In HDFS-744 I propose a hybrid solution. A data stream can be created with a SYNC_BLOCK flag. This flag causes the DFSClient set a "sync" flag on the last packet of a block. I.e. the block file is fsync'ed upon close.

This flag is also set when the client issues hsync. If the client has outstanding data the current packet is tagged with the "sync" flag and sent immediately, otherwise an empty packet with this flags is sent.

When a DN receives such a packet, it will immediately flush the currently open file (representing the current block - full on close or partial on hsync - being written) to disk.

In summary: With this compromise a client can guarantee - byte-by-byte if needed - which portion of an open file is guaranteed on a durable medium while avoiding either syncing every packet to disk or keeping track of past unsync'ed block.
For HBase this would conveniently deal with compactions as blocks are sync'ed upon close and also with WAL edits as it correctly allows sync'ing the current block.

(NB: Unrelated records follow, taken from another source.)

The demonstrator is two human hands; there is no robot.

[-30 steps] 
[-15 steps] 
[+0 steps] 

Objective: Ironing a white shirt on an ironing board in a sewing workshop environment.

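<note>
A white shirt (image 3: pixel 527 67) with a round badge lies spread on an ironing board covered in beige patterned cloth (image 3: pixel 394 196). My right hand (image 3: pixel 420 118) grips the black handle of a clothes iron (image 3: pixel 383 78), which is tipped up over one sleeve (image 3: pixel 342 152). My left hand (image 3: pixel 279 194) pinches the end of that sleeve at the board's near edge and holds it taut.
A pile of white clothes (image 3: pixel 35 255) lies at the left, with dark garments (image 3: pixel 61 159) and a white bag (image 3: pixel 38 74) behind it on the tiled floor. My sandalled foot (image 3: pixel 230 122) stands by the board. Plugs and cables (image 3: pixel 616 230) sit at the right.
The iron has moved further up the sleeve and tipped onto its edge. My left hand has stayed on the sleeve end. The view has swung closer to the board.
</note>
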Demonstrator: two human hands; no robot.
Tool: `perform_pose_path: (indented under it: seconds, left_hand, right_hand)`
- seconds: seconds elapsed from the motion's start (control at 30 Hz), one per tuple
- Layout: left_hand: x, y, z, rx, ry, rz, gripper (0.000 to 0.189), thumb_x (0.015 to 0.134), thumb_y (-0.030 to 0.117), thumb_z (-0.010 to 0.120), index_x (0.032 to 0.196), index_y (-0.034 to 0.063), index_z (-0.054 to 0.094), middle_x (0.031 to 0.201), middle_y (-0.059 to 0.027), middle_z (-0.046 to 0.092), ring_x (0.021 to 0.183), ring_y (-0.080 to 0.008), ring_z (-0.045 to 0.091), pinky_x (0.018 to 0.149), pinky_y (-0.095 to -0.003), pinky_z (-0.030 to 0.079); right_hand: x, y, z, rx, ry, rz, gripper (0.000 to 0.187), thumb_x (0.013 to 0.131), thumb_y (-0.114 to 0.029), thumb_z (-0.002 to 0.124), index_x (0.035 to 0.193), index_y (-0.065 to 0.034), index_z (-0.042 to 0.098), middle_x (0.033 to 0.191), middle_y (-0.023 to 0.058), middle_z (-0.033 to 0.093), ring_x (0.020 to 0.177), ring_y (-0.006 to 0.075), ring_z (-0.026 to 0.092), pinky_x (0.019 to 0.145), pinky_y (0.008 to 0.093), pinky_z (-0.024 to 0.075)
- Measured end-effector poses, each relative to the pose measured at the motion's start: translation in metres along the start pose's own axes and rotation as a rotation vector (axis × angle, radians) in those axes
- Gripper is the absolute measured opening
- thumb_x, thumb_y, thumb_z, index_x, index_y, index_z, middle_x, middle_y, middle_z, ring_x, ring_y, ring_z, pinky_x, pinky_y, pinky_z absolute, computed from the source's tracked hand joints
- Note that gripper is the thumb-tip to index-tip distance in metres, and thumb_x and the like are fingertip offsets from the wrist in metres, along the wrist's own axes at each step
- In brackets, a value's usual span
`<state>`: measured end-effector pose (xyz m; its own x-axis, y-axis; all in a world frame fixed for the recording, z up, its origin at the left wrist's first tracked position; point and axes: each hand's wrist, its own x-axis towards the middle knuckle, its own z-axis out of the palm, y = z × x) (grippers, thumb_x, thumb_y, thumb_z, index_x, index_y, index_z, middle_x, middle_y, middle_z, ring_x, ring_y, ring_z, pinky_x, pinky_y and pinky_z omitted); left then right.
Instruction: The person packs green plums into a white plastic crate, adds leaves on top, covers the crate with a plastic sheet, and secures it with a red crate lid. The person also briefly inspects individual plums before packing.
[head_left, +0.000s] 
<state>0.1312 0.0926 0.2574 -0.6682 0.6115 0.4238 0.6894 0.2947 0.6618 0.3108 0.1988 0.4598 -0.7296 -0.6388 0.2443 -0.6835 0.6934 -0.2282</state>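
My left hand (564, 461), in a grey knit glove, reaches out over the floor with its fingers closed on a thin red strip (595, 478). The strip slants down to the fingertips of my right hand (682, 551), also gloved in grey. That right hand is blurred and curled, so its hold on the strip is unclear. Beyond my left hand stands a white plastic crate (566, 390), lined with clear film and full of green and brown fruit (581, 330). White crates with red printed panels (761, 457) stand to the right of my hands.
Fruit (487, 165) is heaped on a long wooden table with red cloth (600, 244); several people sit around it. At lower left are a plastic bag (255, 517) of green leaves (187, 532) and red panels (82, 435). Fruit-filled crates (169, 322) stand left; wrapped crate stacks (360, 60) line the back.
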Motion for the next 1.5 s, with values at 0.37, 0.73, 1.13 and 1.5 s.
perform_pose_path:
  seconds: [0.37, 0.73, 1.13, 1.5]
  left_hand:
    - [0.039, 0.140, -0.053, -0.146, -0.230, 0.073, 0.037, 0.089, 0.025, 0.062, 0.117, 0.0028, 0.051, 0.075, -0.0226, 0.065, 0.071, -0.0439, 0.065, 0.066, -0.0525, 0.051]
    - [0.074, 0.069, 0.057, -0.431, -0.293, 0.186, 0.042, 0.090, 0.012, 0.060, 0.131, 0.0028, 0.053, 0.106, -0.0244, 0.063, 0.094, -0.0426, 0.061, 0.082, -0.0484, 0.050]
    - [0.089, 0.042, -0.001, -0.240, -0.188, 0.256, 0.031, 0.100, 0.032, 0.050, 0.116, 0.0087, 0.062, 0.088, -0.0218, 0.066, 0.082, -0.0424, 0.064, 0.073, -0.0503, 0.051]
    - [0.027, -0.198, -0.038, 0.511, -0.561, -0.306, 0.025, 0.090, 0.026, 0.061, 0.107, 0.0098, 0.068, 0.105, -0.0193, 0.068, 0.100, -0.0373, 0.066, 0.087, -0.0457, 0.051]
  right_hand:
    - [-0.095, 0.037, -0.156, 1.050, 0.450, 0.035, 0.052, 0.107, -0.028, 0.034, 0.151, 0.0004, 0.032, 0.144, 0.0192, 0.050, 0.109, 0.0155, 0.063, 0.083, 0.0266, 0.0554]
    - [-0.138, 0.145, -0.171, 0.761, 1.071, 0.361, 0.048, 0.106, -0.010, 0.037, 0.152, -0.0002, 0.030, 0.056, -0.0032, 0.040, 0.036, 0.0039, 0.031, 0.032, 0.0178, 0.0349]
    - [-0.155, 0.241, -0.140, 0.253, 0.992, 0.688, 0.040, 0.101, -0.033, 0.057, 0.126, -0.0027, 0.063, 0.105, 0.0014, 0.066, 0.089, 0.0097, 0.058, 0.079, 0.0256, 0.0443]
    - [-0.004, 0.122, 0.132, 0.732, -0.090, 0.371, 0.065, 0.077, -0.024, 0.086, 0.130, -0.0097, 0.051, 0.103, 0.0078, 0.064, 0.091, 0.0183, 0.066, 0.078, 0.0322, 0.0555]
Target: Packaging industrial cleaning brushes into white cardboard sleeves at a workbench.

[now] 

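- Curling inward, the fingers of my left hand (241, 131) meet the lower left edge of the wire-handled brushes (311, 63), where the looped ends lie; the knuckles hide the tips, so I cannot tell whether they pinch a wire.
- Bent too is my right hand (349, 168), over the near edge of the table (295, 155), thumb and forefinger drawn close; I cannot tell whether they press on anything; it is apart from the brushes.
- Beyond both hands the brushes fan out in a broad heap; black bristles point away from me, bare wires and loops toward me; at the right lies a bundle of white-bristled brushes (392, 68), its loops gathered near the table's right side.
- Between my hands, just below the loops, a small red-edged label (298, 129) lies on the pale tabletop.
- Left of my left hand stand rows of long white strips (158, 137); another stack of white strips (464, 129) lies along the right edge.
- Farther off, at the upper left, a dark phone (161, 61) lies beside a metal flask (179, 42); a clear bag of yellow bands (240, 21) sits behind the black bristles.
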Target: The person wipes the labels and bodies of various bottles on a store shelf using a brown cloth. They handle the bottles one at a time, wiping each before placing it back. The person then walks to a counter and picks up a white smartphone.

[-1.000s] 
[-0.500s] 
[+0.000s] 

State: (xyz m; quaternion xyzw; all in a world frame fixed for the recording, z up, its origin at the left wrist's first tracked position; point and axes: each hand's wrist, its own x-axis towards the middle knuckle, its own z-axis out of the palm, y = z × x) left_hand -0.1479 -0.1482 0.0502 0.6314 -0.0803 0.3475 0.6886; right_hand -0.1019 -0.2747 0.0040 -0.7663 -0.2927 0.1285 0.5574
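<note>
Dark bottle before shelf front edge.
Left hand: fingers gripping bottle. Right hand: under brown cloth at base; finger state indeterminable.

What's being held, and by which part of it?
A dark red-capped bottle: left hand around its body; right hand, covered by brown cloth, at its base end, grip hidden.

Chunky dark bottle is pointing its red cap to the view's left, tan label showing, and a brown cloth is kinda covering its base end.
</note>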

The downside is that upon close each block needs to be sync'ed to disk, even though the client might never issue a sync request for this stream; this leads to potentially unneeded fsyncs.

HBASE-5954 proposes matching changes to HBase to make use of this new HDFS feature. This issue introduces a WAL sync config option and an HFile sync option.
The former causes HBase to issue an hsync when a batch of WAL entries is written. The latter makes sure HFiles (generated from memstore flushes or compactions) are guaranteed to be on a durable medium when the stream is closed.

There are also a few simple performance tests listed in that issue.

Future optimization is possible:
  • Only one of the replica DNs could issue the sync
  • Only one DN in each Rack could issue the sync
  • The sync could be done in parallel and the response from the DN need not wait for for it to finish (in this case the client has no guarantee that the sync actually finished when hsync returns, only that the DN promised to do it)
  • For HBase, both options could be made configurable per column family.